▶ [ABOUT THIS TASK]: Take each line of the records below that contains the string "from" and copy it.

▶ [DATA UNDER STUDY]:
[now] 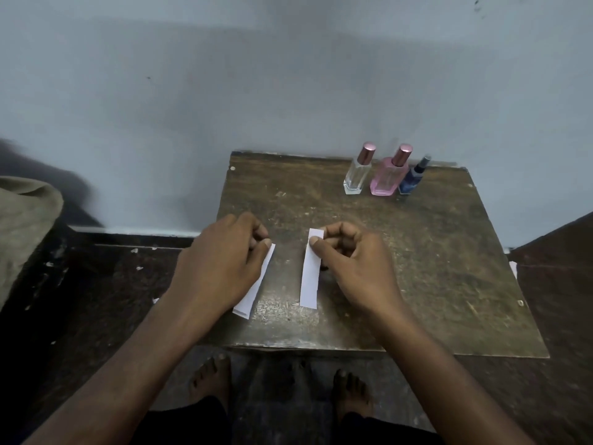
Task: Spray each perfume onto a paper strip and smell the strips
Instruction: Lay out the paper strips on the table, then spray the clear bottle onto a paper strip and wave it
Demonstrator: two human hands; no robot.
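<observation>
Two white paper strips lie lengthwise on a worn wooden table [433, 258]. My left hand [221, 264] pinches the top of the left strip [253, 290] and hides most of it. My right hand [349, 258] pinches the upper end of the right strip [310, 277] between thumb and fingers. At the table's far right stand three perfume bottles in a row: a clear one with a pink cap [358, 170], a pink one with a pink cap [390, 175], and a small dark blue one [413, 178]. All are capped and beyond both hands.
A blue-grey wall rises directly behind the table. A grey-brown fabric mass [25, 220] sits at the far left. The dark floor carries small white paper scraps [138, 268]. My bare feet [211, 380] show under the table's front edge.
</observation>
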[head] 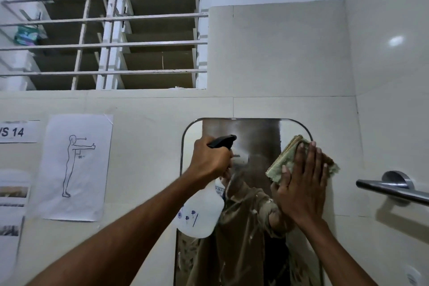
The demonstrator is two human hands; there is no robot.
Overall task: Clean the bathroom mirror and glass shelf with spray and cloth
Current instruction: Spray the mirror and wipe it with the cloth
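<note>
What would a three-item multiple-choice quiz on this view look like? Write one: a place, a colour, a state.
1. Where is the cloth?
A. Pressed on the mirror's upper right
B. Hung on the bar
C. On the window sill

2. What colour is the bottle's trigger head?
A. Red
B. Black
C. Yellow

3. How is the right hand?
A. Curled in a fist
B. Gripping the bottle
C. Flat, fingers straight

Answers: 1 A, the cloth lies between the right hand and the mirror. 2 B, the head of the bottle above the left hand is black. 3 C, its fingers lie straight over the cloth.
</note>
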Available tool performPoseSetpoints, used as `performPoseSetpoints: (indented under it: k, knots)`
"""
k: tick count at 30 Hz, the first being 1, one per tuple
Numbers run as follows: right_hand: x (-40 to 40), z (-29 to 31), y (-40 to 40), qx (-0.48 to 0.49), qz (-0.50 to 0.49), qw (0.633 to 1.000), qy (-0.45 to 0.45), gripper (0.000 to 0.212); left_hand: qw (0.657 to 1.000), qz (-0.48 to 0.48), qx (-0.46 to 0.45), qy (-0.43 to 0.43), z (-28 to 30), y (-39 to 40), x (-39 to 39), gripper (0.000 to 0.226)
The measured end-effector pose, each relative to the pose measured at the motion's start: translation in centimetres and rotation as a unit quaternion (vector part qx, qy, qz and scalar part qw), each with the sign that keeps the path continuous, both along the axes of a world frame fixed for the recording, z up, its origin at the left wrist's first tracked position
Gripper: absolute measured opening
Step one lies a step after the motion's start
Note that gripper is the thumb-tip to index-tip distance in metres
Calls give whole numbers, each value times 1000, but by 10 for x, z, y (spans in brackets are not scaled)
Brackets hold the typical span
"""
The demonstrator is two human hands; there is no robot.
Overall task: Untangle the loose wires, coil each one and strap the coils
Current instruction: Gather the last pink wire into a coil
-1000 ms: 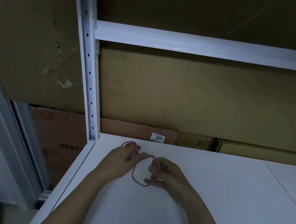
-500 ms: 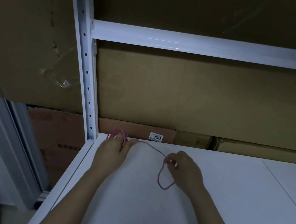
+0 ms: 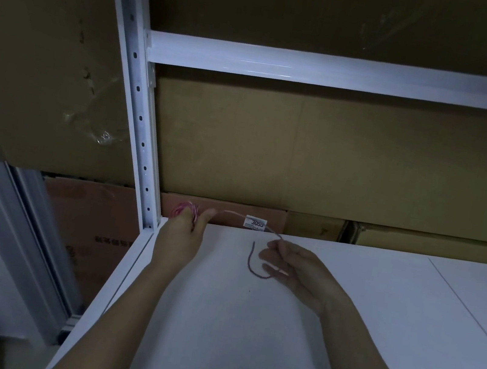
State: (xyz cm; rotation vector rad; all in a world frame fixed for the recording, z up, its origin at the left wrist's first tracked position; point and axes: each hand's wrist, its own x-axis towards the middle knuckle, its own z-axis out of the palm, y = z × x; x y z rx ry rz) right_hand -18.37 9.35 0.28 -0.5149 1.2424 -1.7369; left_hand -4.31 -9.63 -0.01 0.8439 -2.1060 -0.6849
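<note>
1. My left hand [image 3: 182,232] grips the pink wire coil [image 3: 184,209]; my right hand [image 3: 293,267] pinches the wire's free tail [image 3: 252,262] over the counter [image 3: 374,316].
2. Judged: wire light, limp, springy; hold near the coil.
3. Cardboard boxes [image 3: 222,209] behind; contents hidden.
</note>
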Motion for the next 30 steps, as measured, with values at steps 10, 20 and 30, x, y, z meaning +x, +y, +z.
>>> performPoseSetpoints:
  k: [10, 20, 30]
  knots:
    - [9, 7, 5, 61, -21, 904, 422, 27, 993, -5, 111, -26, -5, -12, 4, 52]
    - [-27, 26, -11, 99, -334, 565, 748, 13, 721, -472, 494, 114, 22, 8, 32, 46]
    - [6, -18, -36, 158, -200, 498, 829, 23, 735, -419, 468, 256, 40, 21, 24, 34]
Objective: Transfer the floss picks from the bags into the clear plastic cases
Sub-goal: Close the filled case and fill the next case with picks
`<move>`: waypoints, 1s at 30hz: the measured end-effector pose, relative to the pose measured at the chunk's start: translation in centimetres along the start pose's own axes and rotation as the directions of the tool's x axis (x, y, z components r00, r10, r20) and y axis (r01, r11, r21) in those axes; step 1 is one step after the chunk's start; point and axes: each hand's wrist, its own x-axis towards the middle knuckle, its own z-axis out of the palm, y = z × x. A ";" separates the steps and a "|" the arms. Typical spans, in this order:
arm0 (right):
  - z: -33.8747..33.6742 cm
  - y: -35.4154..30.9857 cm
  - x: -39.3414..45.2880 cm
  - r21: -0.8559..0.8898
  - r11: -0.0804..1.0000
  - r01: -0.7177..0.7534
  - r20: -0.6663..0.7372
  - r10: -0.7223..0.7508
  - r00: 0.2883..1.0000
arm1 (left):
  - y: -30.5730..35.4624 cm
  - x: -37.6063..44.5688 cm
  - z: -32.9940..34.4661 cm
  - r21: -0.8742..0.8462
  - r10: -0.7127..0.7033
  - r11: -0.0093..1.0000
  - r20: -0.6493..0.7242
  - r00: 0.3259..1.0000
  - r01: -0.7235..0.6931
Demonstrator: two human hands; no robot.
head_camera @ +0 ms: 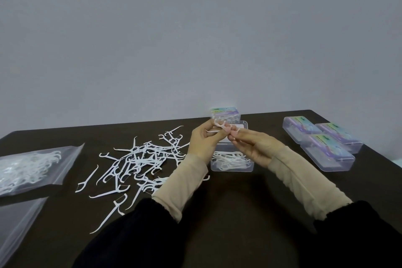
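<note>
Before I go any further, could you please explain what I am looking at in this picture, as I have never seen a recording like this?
No machine here: a person wears a camera on the head, looking down at their own two hands. The left hand and right hand together pinch a few floss picks above an open clear case that already holds some. Loose picks lie scattered on the dark table. At the far left lies a bag still holding picks. Three closed cases stand on the right, another behind the hands.

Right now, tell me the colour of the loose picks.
White, clearest in the head view: the picks on the dark table.
</note>
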 end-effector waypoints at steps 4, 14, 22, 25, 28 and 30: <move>-0.2 -0.1 -0.3 -0.105 0.994 0.023 -0.066 -0.030 0.997 | -0.1 -0.1 -0.1 -0.042 -0.065 0.997 0.009 0.998 0.065; -0.1 -0.1 -0.8 -0.346 0.921 0.178 -0.140 -0.239 0.961 | -0.3 0.1 0.4 -0.094 -0.136 0.987 -0.022 0.990 0.133; -0.8 0.5 -0.2 -0.853 0.455 0.254 0.010 -0.473 0.881 | -0.9 0.4 -0.5 -0.033 -0.179 0.984 -0.150 0.972 0.176; -1.6 0.4 0.2 -0.946 0.239 0.220 0.099 -0.433 0.896 | -1.2 0.4 -1.2 0.259 -0.047 0.963 -0.114 0.992 0.076; -2.1 0.3 0.4 -0.983 0.067 0.174 0.138 -0.362 0.922 | -1.5 0.1 -1.1 0.512 0.026 0.858 0.013 1.000 -0.029; -2.2 0.2 0.5 -0.989 -0.021 0.143 0.142 -0.327 0.934 | -1.9 0.0 -1.2 0.591 0.035 0.802 0.093 0.995 -0.084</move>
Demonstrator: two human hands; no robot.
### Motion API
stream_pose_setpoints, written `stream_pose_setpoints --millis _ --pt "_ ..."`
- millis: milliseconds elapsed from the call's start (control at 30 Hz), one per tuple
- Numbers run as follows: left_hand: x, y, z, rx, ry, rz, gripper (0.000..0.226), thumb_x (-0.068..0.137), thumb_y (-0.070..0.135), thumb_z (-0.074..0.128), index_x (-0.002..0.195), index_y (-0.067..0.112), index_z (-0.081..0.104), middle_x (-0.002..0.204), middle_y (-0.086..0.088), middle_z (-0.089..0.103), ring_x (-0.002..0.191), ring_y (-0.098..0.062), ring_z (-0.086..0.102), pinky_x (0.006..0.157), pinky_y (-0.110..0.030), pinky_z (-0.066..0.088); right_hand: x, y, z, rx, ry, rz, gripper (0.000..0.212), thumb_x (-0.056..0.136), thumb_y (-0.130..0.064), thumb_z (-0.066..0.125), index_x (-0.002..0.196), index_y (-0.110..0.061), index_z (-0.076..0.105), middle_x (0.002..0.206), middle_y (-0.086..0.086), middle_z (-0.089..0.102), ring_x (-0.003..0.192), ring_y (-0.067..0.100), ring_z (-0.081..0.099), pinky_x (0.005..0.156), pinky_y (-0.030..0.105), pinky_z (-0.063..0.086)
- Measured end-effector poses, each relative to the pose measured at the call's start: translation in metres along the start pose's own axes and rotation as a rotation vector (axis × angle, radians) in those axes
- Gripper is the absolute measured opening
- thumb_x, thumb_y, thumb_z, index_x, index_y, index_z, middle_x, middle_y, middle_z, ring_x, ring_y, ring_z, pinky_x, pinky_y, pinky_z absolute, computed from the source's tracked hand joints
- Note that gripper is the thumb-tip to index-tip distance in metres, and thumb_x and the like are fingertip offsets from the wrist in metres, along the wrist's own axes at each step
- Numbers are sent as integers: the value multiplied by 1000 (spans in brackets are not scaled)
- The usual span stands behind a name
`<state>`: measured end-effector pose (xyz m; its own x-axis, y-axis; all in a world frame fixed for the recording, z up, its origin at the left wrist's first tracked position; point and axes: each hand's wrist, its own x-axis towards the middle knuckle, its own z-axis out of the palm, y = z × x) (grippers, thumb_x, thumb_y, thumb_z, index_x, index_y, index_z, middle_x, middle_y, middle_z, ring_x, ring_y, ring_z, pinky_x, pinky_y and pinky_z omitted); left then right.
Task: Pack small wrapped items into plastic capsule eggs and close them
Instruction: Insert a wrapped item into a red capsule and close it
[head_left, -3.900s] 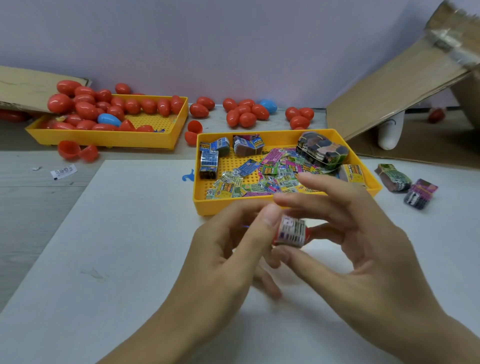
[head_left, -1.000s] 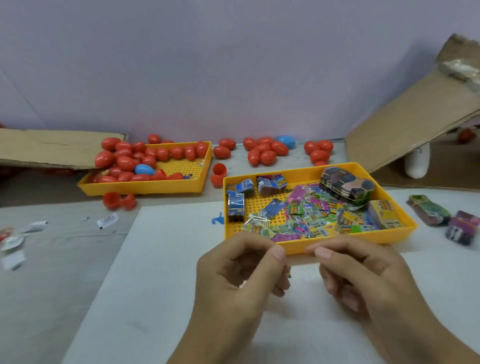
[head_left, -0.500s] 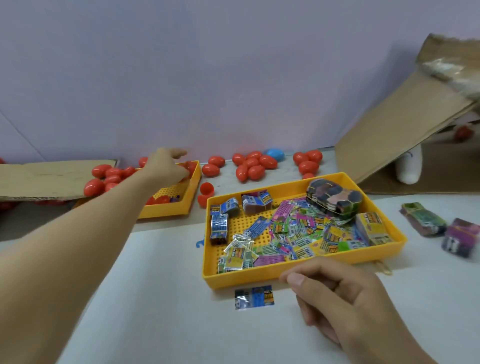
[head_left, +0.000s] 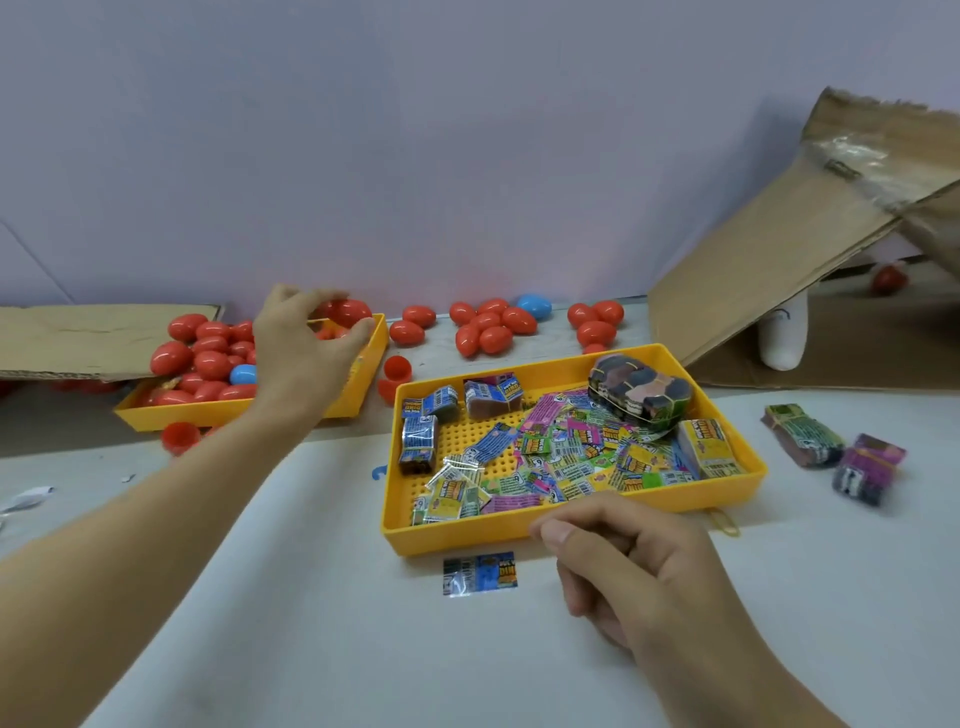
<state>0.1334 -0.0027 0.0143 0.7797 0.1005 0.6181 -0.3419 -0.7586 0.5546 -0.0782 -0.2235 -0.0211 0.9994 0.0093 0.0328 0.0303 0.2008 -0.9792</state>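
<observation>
Left hand (head_left: 304, 345) now curled over a red egg (head_left: 349, 310) at the egg tray's (head_left: 363, 384) far right corner, right hand (head_left: 631, 564) kept loosely curled, nothing held, wrapper (head_left: 479, 573) print unreadable

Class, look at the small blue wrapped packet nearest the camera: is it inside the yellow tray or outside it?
Outside. The small blue wrapped packet lies flat on the white table surface, just in front of the yellow plastic tray's near wall, untouched by either hand.

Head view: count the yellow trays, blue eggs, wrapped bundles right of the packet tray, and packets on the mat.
Yellow trays: 2
Blue eggs: 2
Wrapped bundles: 2
Packets on the mat: 1
Total: 7
</observation>
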Motion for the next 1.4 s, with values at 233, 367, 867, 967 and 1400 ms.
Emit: stream_pose_setpoints --millis 233,367,867,967,1400 --pt "-112 86 -39 -801 -292 -181 59 68 8 86 117 31 61 99 6 72 84 -11 70 73 -25 59 -4 -3 2 38 33 -3 28 68 -35 76 79 -9 74 52 6 50 41 7 35 39 14 27" --pt "-163 104 -43 -958 -491 -220 39 64 22 81 101 23 68 97 -8 74 78 -22 64 69 -32 53 -3 -6 2 77 62 -16 28 83 -32 73 64 -12 66 53 8 49 40 12 30 38 18 24" --pt "-182 97 -49 -1150 -697 -465 35 77 36 69 107 19 75 60 -8 57 47 -23 54 43 -23 42 -9 -6 1 -47 23 -17 47 90 -48 65 61 -11 64 48 8 52 35 12 30 36 15 27" --pt "-182 97 -48 -1178 -672 -544 26 78 40 69 88 16 68 63 -11 54 32 -23 50 34 -18 35 -11 -5 1 -73 66 -32 50 84 -50 60 61 -5 60 47 9 52 33 12 29 35 14 26" --pt "-178 97 -47 -1230 -732 -665 58 79 64 52 76 7 64 58 -18 53 30 -23 49 32 -19 38 -19 -2 1 -160 1 -227 34 73 -19 76 106 -27 77 72 8 72 51 18 62 42 20 43"
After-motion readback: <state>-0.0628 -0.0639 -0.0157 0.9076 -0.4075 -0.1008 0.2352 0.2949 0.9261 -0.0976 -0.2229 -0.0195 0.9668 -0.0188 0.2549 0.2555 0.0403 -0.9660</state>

▶ [REPLY]:
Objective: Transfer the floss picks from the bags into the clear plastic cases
- millis: milliseconds elapsed from the call's start (control at 30 Hz), one per tuple
- thumb_x, thumb_y, thumb_z, index_x, index_y, index_z, middle_x, middle_y, middle_z, ring_x, ring_y, ring_z, pinky_x, pinky_y, pinky_z absolute, computed from the source's tracked hand joints
- Note that gripper is the thumb-tip to index-tip distance in metres, and thumb_x and the like are fingertip offsets from the wrist in metres, along the wrist's own axes at each step

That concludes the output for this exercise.